Comments (15)
The actual issue is the early return in case the stream isn't readable anymore. Currently we assume a stream is closed once it's closed the first time.
It just worked before, because the first read was deferred any there was always data to read after that.
byte-stream/lib/ResourceInputStream.php
Line 121 in 3a4e493
from byte-stream.
Well there are two issues. One is the one you are talking about (which should just mean read will be always empty), second one is that even if stream is closed, event loop should return context to pipe coroutine. I don't know why it doesn't so execution never goes out of this one while loop.
from byte-stream.
It doesn't, because of your while (true)
loop in combination with Success
, which is an immediately resolved promise.
from byte-stream.
Indeed. Still two problems though. But yes, both of them would be solved by simply removing the assumption that there are not going to be more writes to resource after it's eof.
I noticed you have added a test where you solved this issue by adding Delay. That's not ideal. Now try to modify test case also like following, which should reflect my real use case more. I cannot assume same amount of read/writes will be called during piping and while loop. I might not even know the size of source since it might not be a file.
--- test/ResourceStreamTest.php (revision aa2ebfe17be166e197375020483fb78f9d497fa6)
+++ test/ResourceStreamTest.php (date 1545781598000)
@@ -260,7 +260,7 @@
\Amp\ByteStream\pipe(
new ResourceInputStream(\fopen(__FILE__, 'rb')),
- new ResourceOutputStream(\fopen($middle, 'wb'))

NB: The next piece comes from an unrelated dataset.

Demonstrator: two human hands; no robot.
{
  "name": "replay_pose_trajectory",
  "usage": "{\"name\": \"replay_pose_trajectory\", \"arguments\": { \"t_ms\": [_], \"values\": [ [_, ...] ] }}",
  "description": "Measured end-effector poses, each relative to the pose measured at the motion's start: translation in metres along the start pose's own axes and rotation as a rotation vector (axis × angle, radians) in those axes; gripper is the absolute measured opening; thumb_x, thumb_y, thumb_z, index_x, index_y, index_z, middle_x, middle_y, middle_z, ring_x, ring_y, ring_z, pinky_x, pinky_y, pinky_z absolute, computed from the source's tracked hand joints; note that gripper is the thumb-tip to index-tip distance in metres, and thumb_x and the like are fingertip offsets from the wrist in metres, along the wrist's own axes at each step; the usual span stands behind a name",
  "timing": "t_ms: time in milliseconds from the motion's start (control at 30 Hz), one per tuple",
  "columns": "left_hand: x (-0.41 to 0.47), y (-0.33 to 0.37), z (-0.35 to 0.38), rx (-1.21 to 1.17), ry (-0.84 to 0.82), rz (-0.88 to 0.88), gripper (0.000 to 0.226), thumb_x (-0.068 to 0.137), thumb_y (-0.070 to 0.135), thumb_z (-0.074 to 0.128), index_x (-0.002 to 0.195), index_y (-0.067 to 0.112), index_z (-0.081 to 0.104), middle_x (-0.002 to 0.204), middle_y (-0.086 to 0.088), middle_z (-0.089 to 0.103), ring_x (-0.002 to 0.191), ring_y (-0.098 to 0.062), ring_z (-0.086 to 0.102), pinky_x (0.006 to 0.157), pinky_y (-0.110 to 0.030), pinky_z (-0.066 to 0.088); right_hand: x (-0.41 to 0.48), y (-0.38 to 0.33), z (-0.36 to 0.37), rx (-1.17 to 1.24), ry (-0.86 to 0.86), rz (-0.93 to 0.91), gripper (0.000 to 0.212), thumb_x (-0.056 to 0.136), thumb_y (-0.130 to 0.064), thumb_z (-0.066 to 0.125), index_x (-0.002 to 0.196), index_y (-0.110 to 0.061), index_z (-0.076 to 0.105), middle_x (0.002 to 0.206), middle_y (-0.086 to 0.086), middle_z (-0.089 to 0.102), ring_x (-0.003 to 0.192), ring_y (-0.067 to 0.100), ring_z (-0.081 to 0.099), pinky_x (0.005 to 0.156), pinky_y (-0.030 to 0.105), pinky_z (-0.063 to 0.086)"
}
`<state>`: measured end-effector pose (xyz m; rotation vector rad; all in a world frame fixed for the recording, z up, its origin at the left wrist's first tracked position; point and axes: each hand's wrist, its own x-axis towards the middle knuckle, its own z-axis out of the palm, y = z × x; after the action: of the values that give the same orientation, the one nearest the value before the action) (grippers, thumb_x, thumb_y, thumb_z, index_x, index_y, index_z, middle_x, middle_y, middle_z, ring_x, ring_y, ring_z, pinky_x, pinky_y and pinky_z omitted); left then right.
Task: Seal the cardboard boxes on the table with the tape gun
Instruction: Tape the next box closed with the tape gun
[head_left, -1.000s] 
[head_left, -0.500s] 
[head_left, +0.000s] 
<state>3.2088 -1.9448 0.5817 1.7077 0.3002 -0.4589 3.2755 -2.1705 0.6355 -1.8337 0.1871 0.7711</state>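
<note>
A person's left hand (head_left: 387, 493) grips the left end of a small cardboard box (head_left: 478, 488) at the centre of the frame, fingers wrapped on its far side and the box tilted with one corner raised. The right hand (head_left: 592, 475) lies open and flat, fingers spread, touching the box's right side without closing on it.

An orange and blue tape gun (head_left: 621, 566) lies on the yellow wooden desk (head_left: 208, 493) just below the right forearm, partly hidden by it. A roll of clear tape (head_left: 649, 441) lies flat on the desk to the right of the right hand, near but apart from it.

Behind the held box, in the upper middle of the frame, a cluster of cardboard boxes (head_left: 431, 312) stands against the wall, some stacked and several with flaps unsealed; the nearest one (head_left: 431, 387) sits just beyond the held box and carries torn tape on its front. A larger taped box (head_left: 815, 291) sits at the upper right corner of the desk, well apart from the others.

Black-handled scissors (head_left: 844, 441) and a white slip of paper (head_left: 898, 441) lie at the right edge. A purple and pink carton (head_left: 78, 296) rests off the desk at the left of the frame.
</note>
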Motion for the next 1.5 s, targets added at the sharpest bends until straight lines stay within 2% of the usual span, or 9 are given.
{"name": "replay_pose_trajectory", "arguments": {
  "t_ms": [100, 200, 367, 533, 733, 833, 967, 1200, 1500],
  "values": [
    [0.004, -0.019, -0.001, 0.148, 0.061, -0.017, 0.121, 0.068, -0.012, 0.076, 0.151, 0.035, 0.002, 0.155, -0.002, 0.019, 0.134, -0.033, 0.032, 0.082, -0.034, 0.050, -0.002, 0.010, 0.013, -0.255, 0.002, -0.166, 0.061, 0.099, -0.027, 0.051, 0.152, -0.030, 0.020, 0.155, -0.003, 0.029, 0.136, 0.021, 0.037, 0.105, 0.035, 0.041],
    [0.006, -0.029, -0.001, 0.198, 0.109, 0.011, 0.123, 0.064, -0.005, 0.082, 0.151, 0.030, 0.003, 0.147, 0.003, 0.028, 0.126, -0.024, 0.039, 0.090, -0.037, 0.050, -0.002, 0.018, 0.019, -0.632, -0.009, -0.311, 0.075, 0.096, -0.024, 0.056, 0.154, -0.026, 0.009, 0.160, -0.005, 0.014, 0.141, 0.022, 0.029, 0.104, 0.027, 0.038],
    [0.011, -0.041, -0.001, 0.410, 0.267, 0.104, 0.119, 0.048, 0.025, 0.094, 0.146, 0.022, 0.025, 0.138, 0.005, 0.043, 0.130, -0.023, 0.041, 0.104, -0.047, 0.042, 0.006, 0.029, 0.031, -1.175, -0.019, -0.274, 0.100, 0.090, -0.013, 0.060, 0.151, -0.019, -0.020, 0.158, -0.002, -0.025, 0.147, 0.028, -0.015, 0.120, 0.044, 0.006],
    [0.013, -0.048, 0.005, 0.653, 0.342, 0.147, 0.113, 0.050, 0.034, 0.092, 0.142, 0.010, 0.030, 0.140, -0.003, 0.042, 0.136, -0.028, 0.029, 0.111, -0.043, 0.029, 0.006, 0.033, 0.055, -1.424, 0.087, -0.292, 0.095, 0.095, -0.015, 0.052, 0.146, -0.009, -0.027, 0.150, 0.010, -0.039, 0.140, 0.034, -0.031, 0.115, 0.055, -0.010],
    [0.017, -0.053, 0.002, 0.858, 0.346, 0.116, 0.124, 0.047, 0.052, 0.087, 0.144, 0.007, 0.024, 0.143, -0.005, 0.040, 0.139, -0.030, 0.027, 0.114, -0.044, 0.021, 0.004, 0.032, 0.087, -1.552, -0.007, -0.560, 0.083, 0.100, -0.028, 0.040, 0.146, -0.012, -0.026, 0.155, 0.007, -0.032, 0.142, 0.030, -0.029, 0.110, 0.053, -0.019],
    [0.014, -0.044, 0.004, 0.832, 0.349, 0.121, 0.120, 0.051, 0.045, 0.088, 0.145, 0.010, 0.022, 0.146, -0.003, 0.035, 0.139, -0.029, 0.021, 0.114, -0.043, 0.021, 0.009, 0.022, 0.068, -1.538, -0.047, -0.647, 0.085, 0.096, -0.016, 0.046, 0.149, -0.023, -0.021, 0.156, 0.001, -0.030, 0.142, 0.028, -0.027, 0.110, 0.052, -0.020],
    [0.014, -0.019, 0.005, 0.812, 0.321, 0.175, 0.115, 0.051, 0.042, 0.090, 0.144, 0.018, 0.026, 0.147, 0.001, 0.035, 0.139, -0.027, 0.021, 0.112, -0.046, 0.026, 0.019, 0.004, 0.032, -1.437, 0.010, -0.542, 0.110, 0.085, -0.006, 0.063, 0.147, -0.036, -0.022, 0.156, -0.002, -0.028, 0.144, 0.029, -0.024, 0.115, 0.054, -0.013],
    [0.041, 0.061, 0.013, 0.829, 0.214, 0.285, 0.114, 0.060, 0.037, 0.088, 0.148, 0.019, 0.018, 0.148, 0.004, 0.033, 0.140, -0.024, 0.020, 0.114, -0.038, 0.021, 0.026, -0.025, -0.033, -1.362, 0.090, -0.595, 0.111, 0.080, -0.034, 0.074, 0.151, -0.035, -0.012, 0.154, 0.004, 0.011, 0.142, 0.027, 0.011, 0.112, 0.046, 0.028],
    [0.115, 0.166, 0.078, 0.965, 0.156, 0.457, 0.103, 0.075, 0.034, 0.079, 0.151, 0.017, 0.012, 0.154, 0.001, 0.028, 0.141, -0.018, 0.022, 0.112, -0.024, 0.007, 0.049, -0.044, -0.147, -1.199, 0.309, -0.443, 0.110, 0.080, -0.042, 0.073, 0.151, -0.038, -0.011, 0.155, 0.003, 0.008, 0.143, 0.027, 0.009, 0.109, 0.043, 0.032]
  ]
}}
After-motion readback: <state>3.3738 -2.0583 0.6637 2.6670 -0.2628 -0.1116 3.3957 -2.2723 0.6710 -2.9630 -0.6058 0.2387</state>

+ new ResourceOutputStream(\fopen($middle, 'wb'), 1)
);
$middleReadStream = new ResourceInputStream(\fopen($middle, 'rb'));
from byte-stream.
ping @kelunik
from byte-stream.
@ostrolucky We can't simply remove that assumption, it's how we defined InputStream
to work. I'd advise you to work with another API or write your own stream, that never returns null
in the first place.
Not sure whether you know it, but file resources (e.g. opened with fopen
) will always do blocking reads, never non-blocking reads, because async I/O isn't supported for file handles.
I'm fine with a scheduling change that sometimes does a Loop::delay(0)
/ Loop::defer
to make the scheduling fairer.
from byte-stream.
file resources (e.g. opened with fopen) will always do blocking reads
Really? http://php.net/manual/en/function.stream-set-blocking.php says
This function works for any stream that supports non-blocking mode (currently, regular files and socket streams).
Anyway what I intend to do when solving this issue is to get rid of amphp/file and just use byte-stream, since according my testing it results in considerate boost of read/write speed
from byte-stream.
@ostrolucky Yes, really. While the read might return EAGAIN
then instead of blocking, the actual problem is that polling doesn't work, it always returns immediately, see https://www.remlab.net/op/nonblock.shtml
Have you tried installing ext-eio
or ext-uv
?
from byte-stream.
@ostrolucky If you want raw speed, then yes, don't use amphp/file. If you want low overall latency, then by all means go with amphp/file.
amphp/file is slower by design in that it defers work to another thread/process. But while the other thread/process does work on executing your disk I/O, your current process can still do other work.
amphp/file is built to scale, not to be extremely fast, basically.
from byte-stream.
@trowski What's your thought on the scheduling?
from byte-stream.
I think the scheduling should remain as-is. There's a few things wrong here that will cause issues no matter what kind of scheduling we do.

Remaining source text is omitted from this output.